Research Paper Volume 13, Issue 3 pp 4388—4408
Lumican inhibits immune escape and carcinogenic pathways in colorectal adenocarcinoma
- 1 Department of Otorhinolaryngology, Tianjin Medical University General Hospital, Tianjin 300052, China
- 2 Department of Cancer Cell Biology, Tianjin’s Key Laboratory of Cancer Prevention and Therapy, National Clinical Research Center for Cancer, Tianjin Medical University Cancer Institute and Hospital, Tianjin 300060, China
- 3 Department of Laboratory Medicine, Tianjin Medical University, Tianjin 300060, China
Received: June 3, 2020 Accepted: November 23, 2020 Published: January 20, 2021https://doi.org/10.18632/aging.202401
How to Cite
Copyright: © 2021 Zang et al. This is an open access article distributed under the terms of the Creative Commons Attribution License (CC BY 3.0), which permits unrestricted use, distribution, and reproduction in any medium, provided the original author and source are credited.

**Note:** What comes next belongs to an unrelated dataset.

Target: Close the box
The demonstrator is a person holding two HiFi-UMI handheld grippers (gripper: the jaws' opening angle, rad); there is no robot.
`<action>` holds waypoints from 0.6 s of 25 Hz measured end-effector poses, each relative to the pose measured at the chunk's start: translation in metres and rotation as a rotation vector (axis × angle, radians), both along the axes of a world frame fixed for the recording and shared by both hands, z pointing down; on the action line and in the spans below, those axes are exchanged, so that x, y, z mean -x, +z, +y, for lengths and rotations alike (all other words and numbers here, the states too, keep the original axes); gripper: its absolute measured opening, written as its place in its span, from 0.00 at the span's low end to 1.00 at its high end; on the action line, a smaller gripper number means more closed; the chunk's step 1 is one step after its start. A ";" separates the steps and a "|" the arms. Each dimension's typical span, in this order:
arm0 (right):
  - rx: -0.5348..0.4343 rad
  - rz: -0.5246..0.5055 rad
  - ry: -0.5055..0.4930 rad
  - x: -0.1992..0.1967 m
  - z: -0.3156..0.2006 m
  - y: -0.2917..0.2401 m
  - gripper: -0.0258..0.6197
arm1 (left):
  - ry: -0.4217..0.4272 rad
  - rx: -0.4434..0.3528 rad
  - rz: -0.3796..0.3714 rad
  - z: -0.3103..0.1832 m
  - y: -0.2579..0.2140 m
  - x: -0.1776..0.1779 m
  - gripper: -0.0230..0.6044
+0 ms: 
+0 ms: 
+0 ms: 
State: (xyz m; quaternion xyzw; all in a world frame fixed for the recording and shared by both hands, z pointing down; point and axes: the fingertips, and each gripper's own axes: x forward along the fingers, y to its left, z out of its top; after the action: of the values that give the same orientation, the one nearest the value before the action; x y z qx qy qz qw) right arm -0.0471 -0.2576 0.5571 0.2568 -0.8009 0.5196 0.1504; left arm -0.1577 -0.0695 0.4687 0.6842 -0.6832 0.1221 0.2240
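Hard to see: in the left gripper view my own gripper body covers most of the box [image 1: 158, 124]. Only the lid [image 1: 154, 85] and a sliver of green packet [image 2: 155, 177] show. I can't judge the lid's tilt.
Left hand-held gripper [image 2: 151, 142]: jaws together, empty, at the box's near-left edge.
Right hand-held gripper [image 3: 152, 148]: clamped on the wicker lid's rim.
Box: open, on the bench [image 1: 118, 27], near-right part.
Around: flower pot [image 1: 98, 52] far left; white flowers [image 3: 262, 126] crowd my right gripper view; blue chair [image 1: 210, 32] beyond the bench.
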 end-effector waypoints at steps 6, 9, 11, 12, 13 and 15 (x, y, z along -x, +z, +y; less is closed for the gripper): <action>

Lumican (LUM), a small leucine-rich proteoglycan, is a component of the extracellular matrix. Abnormal LUM expression is potentially associated with cancer progression. In the present study, we confirmed high LUM mRNA expression in colorectal adenocarcinoma (COAD) through the UALCAN database. The Kaplan-Meier method, univariate, and multivariate COX analysis showed that high LUM expression is an independent determinant of poor prognosis in COAD. A COX regression model was constructed based on clinical information and LUM expression. The receiver operating characteristic (ROC) curve indicated that this model was highly accurate in monitoring COAD prognosis. The co-expression network of LUM was determined by LinkedOmics, which showed that LUM expression was closely related to immune escape and the miR200 family. Furthermore, we studied the co-expression network of LUM and found that LUM could promote tumor metastasis and invasion. The Tumor Immune Estimation Resource website showed that LUM was closely related to immune infiltration and correlated with regulatory T cells, tumour-associated macrophages, and dendritic cells. We found that LUM cultivated cancer progression by targeting the miR200 family to promote epithelial-to-mesenchymal transition. These findings suggest that LUM is a potential target for inhibiting immune escape and carcinogenic pathways.